Sribulan mengutip kata-kata ahli fikir ilmu pengetahuan, Karl R.
Popper, dalam Conjectures and Refutations: "Aku akan
memperkenalkan pengetahuanku yang secuil ini agar yang lebih
baik dari aku dapat mengkaji kebenaran, dan dengan demikian
membuktikan serta mencela kesalahanku. Dan dalam hal ini aku
akan berbahagia bahwa aku toh masih tetap salah satu alat yang
memungkinkan kebenaran ini muncul."
Karl R. Popper, demikian tulis Sribulan, menandaskan sekali lagi
bahwa manusia bersifat salah. Karena itu manusia paling-paling
hanya dapat melancarkan dugaan-dugaan (atau "conjectures")
terhadap suatu perkara berdasarkan pengetahuannya yang lama.
Dugaan itu adalah dugaan, tak pernah kebenaran atau kepastian.
"Di atas dugaan-dugaan inilah hidup kita berjalan, di atas
kesalahan dan kekeliruannya lah hidup kita berubah."
Maka, dugaan ini tidak akan berarti kalau ia ditampilkan sebagai
kepastian atau kebenaran. Artinya sengaja menghindar dari
kemungkinan dipergoki salah. Dengan demikian, tulis Sribulan
pula mengikuti Popper, "pernyataan semakin baik dan berarti
kalau semakin menyediakan lebih banyak kesempatan untuk
disalahkan, untuk ditolak."
Benarkah Popper?

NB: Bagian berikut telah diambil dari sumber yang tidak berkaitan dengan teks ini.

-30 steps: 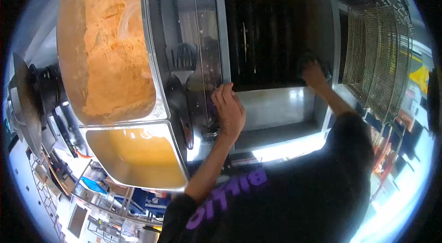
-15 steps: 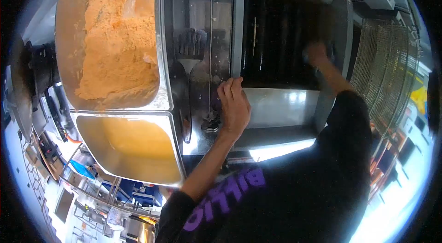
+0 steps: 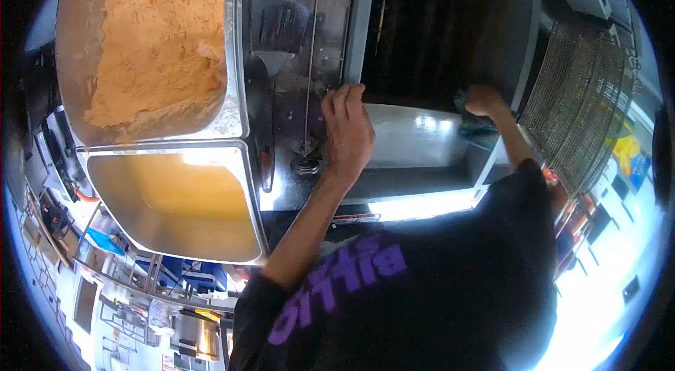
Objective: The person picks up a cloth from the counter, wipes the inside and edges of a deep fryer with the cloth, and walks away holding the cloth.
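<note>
My left hand rests at the near left of the fryer, its fingers bent over the metal rim. My right hand is a closed fist around a dark green cloth, at the right side of the fryer vat, where the dark interior meets the sloped metal front. Part of the cloth hangs below the fist. The vat's dark interior shows little detail. Beside my left hand stands a thin metal rod with a coiled end.
Left of the fryer are a metal pan of orange breading flour and a pan of yellow liquid. A slotted spatula lies between pans and fryer. Wire mesh racks stand at the right. Shelves and equipment fill the lower left background.
My right hand has come nearer to my body with the cloth, from over the dark interior to the sloped front. My left hand stays on the rim. The whole view has shifted slightly.
</note>
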Tool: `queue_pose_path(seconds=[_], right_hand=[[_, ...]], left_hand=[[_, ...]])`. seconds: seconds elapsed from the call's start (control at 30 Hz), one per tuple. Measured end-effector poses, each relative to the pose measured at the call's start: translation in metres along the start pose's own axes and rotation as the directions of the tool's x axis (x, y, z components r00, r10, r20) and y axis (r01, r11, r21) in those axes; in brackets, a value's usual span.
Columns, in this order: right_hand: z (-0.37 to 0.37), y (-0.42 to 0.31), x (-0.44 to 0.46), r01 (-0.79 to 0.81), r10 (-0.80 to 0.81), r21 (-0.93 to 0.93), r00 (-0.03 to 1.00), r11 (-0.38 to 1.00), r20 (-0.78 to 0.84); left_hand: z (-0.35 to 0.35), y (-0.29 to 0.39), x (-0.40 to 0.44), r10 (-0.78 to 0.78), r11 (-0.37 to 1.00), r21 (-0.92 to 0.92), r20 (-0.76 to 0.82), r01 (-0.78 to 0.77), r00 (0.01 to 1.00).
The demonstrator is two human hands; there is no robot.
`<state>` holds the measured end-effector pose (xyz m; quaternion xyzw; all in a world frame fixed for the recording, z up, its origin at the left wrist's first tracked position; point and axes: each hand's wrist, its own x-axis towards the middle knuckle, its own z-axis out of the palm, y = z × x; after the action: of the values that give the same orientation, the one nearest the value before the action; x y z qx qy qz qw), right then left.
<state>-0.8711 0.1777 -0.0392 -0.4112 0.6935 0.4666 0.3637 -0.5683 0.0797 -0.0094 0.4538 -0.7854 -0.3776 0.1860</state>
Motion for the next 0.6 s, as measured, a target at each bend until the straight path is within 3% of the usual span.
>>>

Benarkah Sribulan?
Ada kemungkinan bahwa dengan itu kita akan terjatuh ke dalam
yang lazim dicontohkan sebagai "sophisme". Dengan "sophisme"
seseorang mengatakan bahwa "tidak ada kebenaran". Padahal
pernyataan "tidak ada kebenaran" itu bagi si pembicara adalah
"kebenaran" juga. Popper mungkin agak meleset: kita hidup bukan
untuk merumuskan suatu pernyataan yang salah. Manusia mencari
kebenaran. Hanya ia harus selalu bersedia dengan pengakuan,
bahwa yang ia capai tak pernah bulat.
Bak kata-kata seorang guru yang bijak: "Memang berbahaya usaha
mencari kebenaran, tapi lebih berbahaya lagi bila kita merasa
telah mendapatkannya."
Maka tak ada jeleknya kita merenungkan kata-kata di majalah
Horison itu "Betapa malangnya dia yang ingin agar ucapan, dugaan
dan pernyataannya diterima sebagai kebenaran dan kepastian yang
tak tergugat."
Colombus yang berangkat ke Hindia, ternyata menemukan Amrika.